GIVEN DATA
_ _ _ _

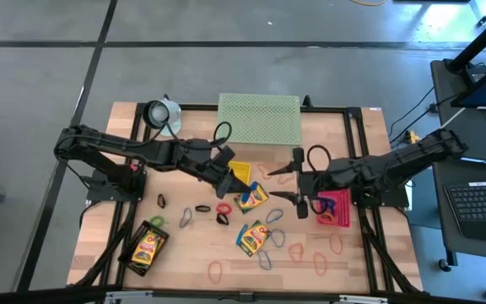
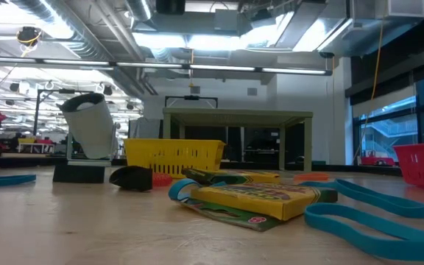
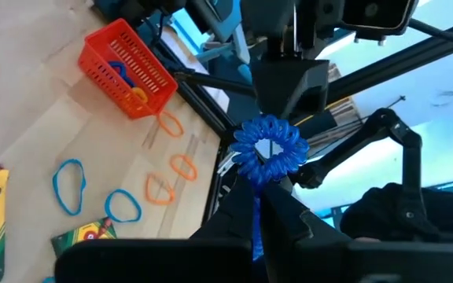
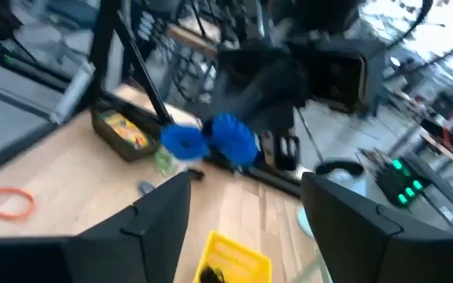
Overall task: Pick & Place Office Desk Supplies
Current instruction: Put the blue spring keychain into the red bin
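Mid-table, by the yellow tray (image 1: pixel 245 167): carrying a blue coiled loop (image 3: pixel 270 151) clamped in the left gripper (image 1: pixel 226 176), with the right gripper (image 1: pixel 297 179) just to the right, fingers spread and empty; next, probably, lowering over a tray and releasing cleanly.

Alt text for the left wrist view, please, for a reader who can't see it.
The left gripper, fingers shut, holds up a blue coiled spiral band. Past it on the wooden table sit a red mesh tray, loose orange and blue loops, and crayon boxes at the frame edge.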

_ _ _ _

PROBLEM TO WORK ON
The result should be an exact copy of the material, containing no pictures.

RESPONSE BOX
Overall task: Pick & Place Office Desk Supplies
Current instruction: Put the blue spring keychain into the red bin
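Mid-table, by the yellow tray (image 1: pixel 245 167): carrying a blue coiled loop (image 3: pixel 270 151) clamped in the left gripper (image 1: pixel 226 176), with the right gripper (image 1: pixel 297 179) just to the right, fingers spread and empty; next, probably, lowering over a tray and releasing cleanly.

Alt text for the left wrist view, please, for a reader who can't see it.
The left gripper, fingers shut, holds up a blue coiled spiral band. Past it on the wooden table sit a red mesh tray, loose orange and blue loops, and crayon boxes at the frame edge.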

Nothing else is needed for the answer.